Introducing New Job Types - New Horizons with Bacalhau 1.1.

5 Days of Bacalhau - Day 3

and

Sep 27, 2023

Bacalhau has become a trusted tool for many organizations to manage batch jobs across a wide-reaching network. It's our simplicity, scalability, and resilient network design that has driven our growth and earned us trust.

We are always on the lookout for ways to improve, listen to user feedback, and swiftly adapt to emerging needs. One thing that we have increasingly heard from users is the need for flexibility for new job types. If this sounds like something you needed (and there were a lot of you), read on for more!

Understanding the Need

While our batch job model has been valuable to many, we've identified scenarios where it falls short, especially in terms of cold starts and bootstrapping durations. For example, if a job had a slow start-up but required swift response times, batch was often not the right fit.

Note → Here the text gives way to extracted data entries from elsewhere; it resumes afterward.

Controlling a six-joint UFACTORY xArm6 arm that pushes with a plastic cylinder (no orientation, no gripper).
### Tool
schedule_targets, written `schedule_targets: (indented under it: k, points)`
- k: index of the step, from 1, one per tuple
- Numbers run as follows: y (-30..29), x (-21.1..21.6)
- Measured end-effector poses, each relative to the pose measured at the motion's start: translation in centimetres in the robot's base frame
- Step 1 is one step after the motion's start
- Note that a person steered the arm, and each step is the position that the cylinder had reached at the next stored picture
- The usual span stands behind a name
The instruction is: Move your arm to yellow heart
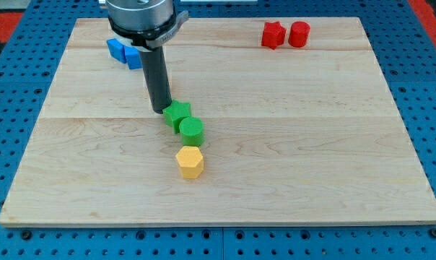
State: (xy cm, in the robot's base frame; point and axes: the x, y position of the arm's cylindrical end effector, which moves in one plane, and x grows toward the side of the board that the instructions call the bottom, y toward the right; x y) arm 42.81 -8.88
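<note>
My tip (160,110) rests on the wooden board (312,144) left of the middle. It touches or nearly touches the left side of a green star block (177,113). A green round block (192,130) sits against the star toward the view's bottom right. A yellow block (190,162), which looks hexagonal, lies below them, about a block's width from the round one. No yellow heart can be made out; the rod may hide something behind it.
Two blue blocks (123,51) lie at the view's top left, partly behind the arm. A red star block (273,35) and a red round block (299,34) sit together at the top right. A blue pegboard (9,87) surrounds the board.
</note>
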Motion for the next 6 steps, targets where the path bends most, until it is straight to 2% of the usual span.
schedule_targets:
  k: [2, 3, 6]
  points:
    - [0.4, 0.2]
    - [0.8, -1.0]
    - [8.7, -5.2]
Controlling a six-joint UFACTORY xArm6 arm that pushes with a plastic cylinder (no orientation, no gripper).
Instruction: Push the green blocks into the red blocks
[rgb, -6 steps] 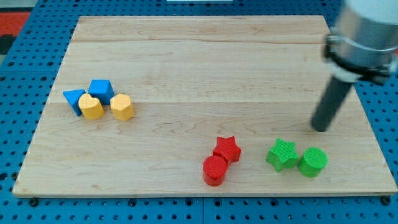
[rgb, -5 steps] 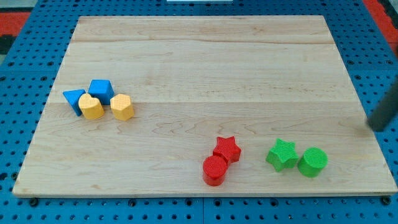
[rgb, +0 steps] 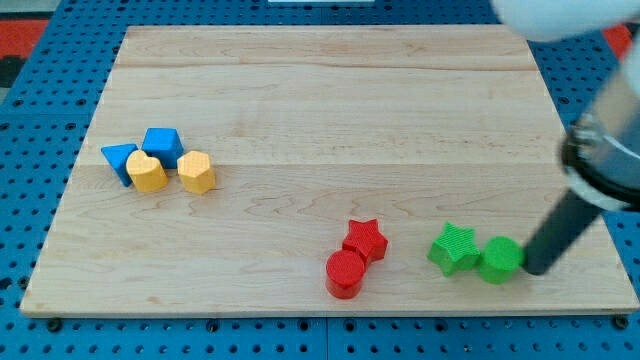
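Near the worktop's left edge, blue and yellow blocks are sitting clustered, uninvolved. Toward the bottom edge, the red star and red cylinder are touching. Rightward, the green star is touching the green cylinder. My tip is pressing its right side, apparently positioned for pushing leftward. No claw is fitted.

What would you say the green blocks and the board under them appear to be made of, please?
The green star block and green cylinder block look like matte plastic, possibly 3D-printed, judging by faint ribbing on their tops. The board looks like pale, smooth-finished wood: lengthwise grain and plank seams show. My tip sits right beside the cylinder, on the view's right.
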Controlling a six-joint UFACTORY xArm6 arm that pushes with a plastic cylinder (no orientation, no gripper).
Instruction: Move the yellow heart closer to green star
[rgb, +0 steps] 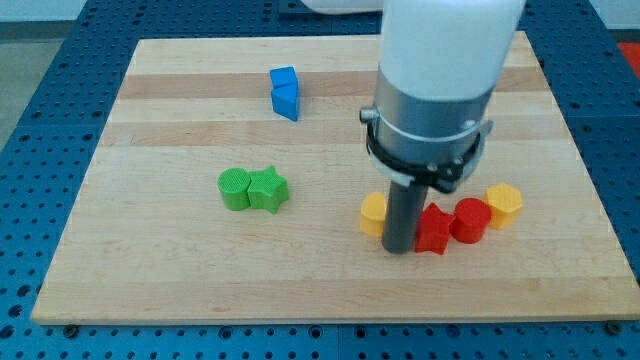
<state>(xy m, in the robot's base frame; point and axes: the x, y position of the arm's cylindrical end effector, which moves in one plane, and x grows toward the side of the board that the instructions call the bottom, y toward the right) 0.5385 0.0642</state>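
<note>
The yellow heart (373, 214) lies on the wooden board, right of centre toward the view's bottom, partly hidden by my rod. My tip (399, 249) rests on the board just right of the heart, touching or nearly touching it, between it and a red star (433, 229). The green star (268, 189) lies to the view's left of the heart, about a hundred pixels away, touching a green round block (235, 189) on its left side.
A red round block (470, 220) and a yellow hexagonal block (504, 203) sit right of the red star. A blue block (285, 92) lies near the view's top. The board's bottom edge (330, 318) runs below the tip.
</note>
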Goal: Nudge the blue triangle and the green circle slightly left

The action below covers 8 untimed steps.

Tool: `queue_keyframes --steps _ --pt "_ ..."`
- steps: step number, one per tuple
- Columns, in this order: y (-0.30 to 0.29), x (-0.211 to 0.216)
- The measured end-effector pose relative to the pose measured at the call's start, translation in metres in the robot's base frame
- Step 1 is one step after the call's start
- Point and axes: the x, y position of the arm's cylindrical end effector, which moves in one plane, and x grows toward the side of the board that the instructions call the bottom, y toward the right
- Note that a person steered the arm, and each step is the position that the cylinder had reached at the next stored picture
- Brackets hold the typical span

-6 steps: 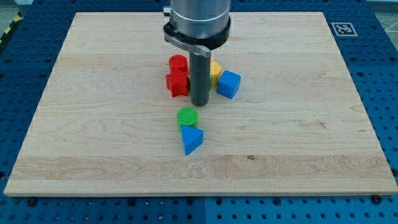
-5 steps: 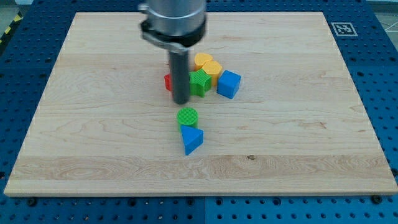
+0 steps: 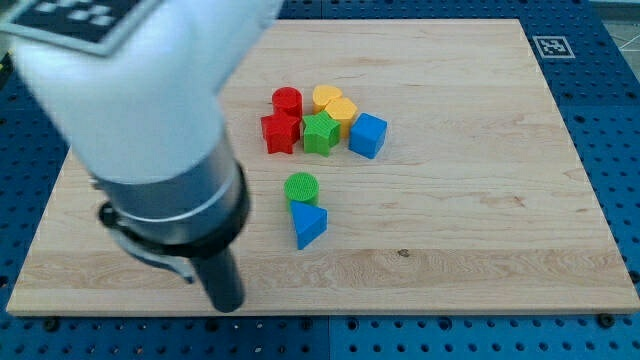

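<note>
The blue triangle lies just below the middle of the wooden board, touching the green circle right above it. My tip is near the board's bottom edge, well to the left of and below both blocks, touching neither. The large arm body fills the view's upper left and hides that part of the board.
A cluster sits above the green circle: a red cylinder, a red block, a green block, two yellow blocks and a blue cube. A marker tag is at the board's top right corner.
My tip has swung from beside the cluster, above the green circle, down and left to the board's bottom edge. No block has moved.
</note>
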Motion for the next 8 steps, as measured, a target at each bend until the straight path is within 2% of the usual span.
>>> queue_keyframes --steps 2,3,6,8 --pt "0.091 -0.001" --pt "0.118 -0.009" --pt "0.117 -0.051" --pt "0.075 -0.055"
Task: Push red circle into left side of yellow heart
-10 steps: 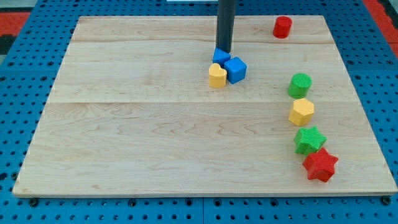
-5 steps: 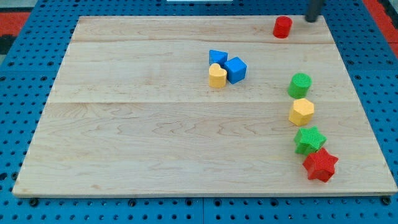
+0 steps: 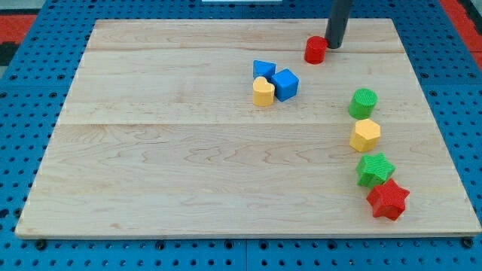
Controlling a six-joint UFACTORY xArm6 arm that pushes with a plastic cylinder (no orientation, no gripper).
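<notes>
The red circle (image 3: pixel 315 50) lies near the view's top, right of centre. My tip (image 3: pixel 334 46) is at its right edge, touching or nearly so. The yellow heart (image 3: pixel 263 91) sits lower and to the left, near the board's middle top. A blue block (image 3: pixel 263 69) lies just above the heart and a blue cube (image 3: pixel 285 84) touches its right side. The heart's left side is free.
A column of blocks stands at the view's right: a green circle (image 3: pixel 363 102), a yellow hexagon (image 3: pixel 365 135), a green star (image 3: pixel 374 169) and a red star (image 3: pixel 388 199). The wooden board (image 3: pixel 151 165) lies on a blue pegboard.
My tip left the blue blocks, went to the view's top right, then came down beside the red circle. The red circle has slid left and down.
</notes>
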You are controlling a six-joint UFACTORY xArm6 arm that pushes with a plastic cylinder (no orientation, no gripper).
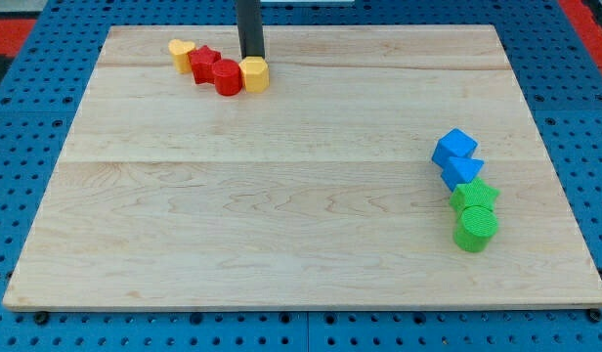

Consider a large ML model running in a container. Previously, it would first pull the container, then load the (often) multi-GB model into memory, and only then respond. For in-memory tasks needing to monitor a file handle for changes, this would take far too long.

With this feedback from our community highlighted in hand, we got to work to improve things!

Bacalhau 1.1: What's New

We're thrilled to introduce enhanced offerings in Bacalhau 1.1.
Let's dive into the four job types we've introduced:

1. Daemon Jobs:

These 'set it and forget it' jobs continuously run on every node that meets your set criteria. Should any new nodes join and fit the bill, the Daemon job will automatically start there too.

Practical Uses: Consider them your vigilant guards. Whether it's tracking data on edge devices like cameras and sensors, or aggregating logs. Daemon jobs have it covered. They can efficiently bundle data, stream updates to platforms like Kafka, or relay device results through MQTT.

2. Service Jobs:

Stable and consistent, Service jobs run continuously on nodes that align with your defined criteria. Bacalhau's smart orchestration selects the most suitable nodes for peak performance. Plus, we always have an eye on them to ensure they're functioning as intended and can reallocate them across nodes when necessary.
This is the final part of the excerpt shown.